In a series of interviews, we will be previewing this year’s ACPGBI annual meeting in Dublin, 1-3 July. We talked to Dr Per Nilsson, Consultant Colorectal Surgeon and Senior Lecturer at Karolinska University Hospital, Sweden and current President of the European Society of Coloproctology, who discussed the benefits and current evidence for ‘Watch and wait’ and surgery for regrowth after neoadjuvant radiotherapy for rectal cancer.
“The apparent benefits of the ‘Watch and wait’ protocol is that in some patients it is possible that they will not have to undergo surgery and in a proportion of patients we can avoid a permanent stoma,” explained Dr Nilsson. “Even though it is possible to perform an anterior resection with an anastomosis to restore bowel continuity, we know that both radiotherapy and surgery do cause some functional problems. The hypothesis of watch and wait is that if a patient only receives radiotherapy the functional outcomes maybe better than if a patient has both treatments.”
According to Dr Nilsson, there is a lack of high-grade evidence, in the form of randomised controlled trials and meta-analyses, to demonstrate that watch and wait is more effective than radiotherapy and surgery. However, he stated that there is a growing body of surgical experience and evidence – such as data from case series and registries from across the world – that suggests that this approach is working.
Regarding those patients who achieve a complete clinical response and those who experience local regrowth, Dr Nilsson explained there are still many questions to be answered, such as a patient’s sensitivity to radiotherapy. Nevertheless, he added that smaller tumours have a better response and are more likely to be eradicated than larger tumours, and therefore more likely that the patient will have a complete response following radiotherapy or chemoradiotherapy than if the patient has a larger lesion. There is no evidence to suggest the location of a tumour - whether it is distal or proximal - has an impact on outcome, although it is easier to assess the response in a distal tumour, he added.

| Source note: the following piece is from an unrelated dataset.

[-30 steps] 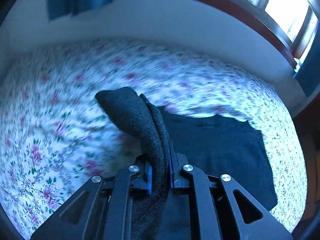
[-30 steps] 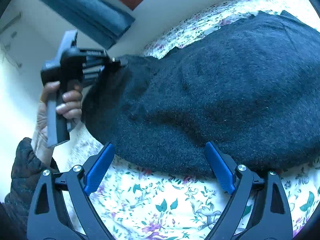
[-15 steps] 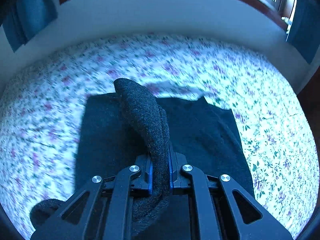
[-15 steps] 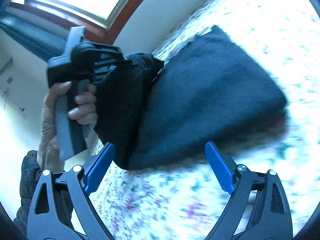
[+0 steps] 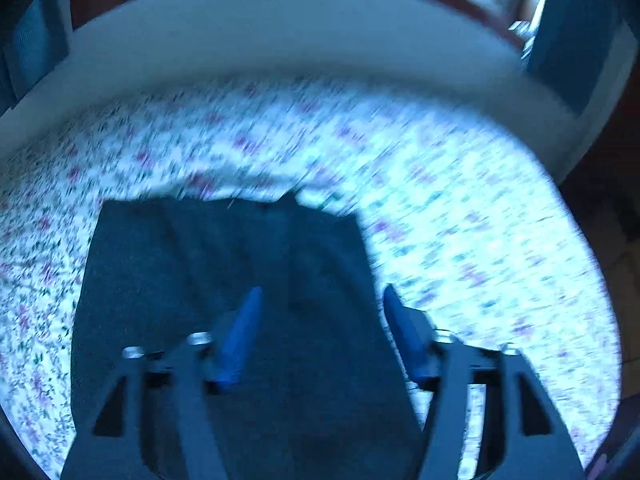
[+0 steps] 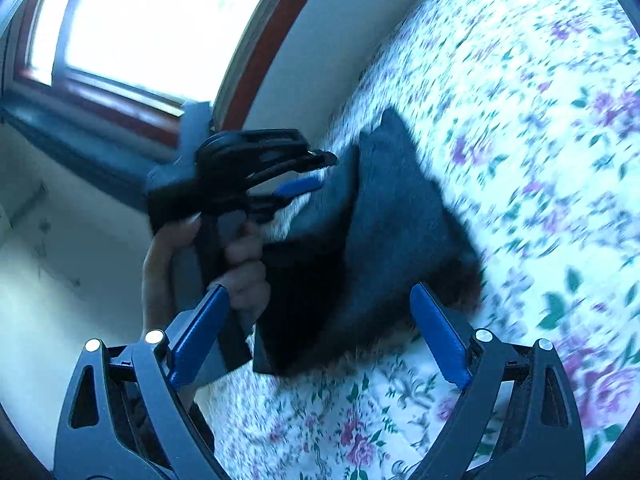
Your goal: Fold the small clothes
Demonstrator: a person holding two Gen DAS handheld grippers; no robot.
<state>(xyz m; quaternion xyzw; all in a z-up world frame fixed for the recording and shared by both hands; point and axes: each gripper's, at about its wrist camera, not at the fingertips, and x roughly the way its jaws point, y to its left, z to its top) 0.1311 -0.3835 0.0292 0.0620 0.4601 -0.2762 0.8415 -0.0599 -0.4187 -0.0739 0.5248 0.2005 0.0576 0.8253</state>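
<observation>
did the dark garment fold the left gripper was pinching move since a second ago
Yes. The pinched fold that stood up between the left gripper's fingers is gone; the dark garment now lies flat on the floral bedsheet as the fingers are opening.

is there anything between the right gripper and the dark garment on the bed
Nothing visible. The right gripper is open, with only bare floral bedsheet between it and the dark garment. The left gripper, jaws opening, is at the garment's far edge, not in the way.
</observation>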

“If the patient has a smaller lesion, they have a better chance of a complete response and there is a reduced chance of regrowth, compared with a larger lesion that appears to have a complete response because the ‘perceived’ complete response, did not occur,” he said. “I would say the size of the lesion is the most important predictive factor that we have today.”
According to the literature, approximately 90-95% patients who experience local regrowth can still be treated with surgery, although there are some patients who not only develop local regrowth but also experience distal metastasis. A course of re-radiotherapy is something, he added, that is selectively used, not in the re-growth situation but in a small number of patients who have undergone pre-operative radiotherapy and surgery.
“The are some techniques that are under discussion such as local radiotherapy or contact radiotherapy that could be used on some selected patients with regrowth but those are not as yet established treatments and remain at the moment ‘experimental’ therapies. However, in the future, there could be radiation techniques that might make it possible to treat regrowth, but these techniques are still ‘developmental’ at the moment.”
Dr Nilsson stated that in Scandinavia and The Netherlands in particular, the watch and wait approach has been used more selectively in patients. Patients have received neoadjuvant therapy according to guidelines and only in those patients where a clinical complete response occurs, a watch and wait approach has been used. This selective use of wait and watch is because we try to decrease the use of pre-operative radiotherapy, as there has been a tendency to overuse pre-operative radiotherapy.
“Now, in the smaller lesions it has been suggested that we should increase our use of neoadjuvant radiotherapy with the aim of achieving a complete response, however, this is a bit of a dilemma because the same patients who you were thinking not to give radiotherapy, perhaps we should in order to achieve a complete response. However, if we increase radiotherapy for the earlier tumours not all of them will have complete response and we will have to perform surgery. They will then have received a non-beneficial neoadjuvant radiotherapy – a course of treatment that will have given them side-effects with no benefit. We have not yet figured out how to put this contradiction into practice. We need to establish new algorithms and pathways for the management of patients with T2 or T3 tumours. As a medical and cancer community, we have to challenge our existing algorithms, pathways and standards and rethink how we should approach the earlier tumours.”
He emphasised that the watch and wait approach – that is potentially very beneficial for patients – also increases the demands on both the consulting surgeon and the patient because it is very important that the patient is fully informed and educated on the treatments, possible side-effects and risks.
“Surgeons must always be well educated on all the treatments they are offering patients and have a frank and full discussion with them outlining all the options and risks – with the option of neoadjuvant radiotherapy for rectal cancer – this has increased the importance of these discussions,” he concluded. “During my presentation Dublin will focus on the importance of surveillance and detection of regrowth, as well as highlight what to do in instances of regrowth and what issues the surgeon need to pay particular attention to. I look forward to speaking at the ACPGBI meeting in July on this very important topic.”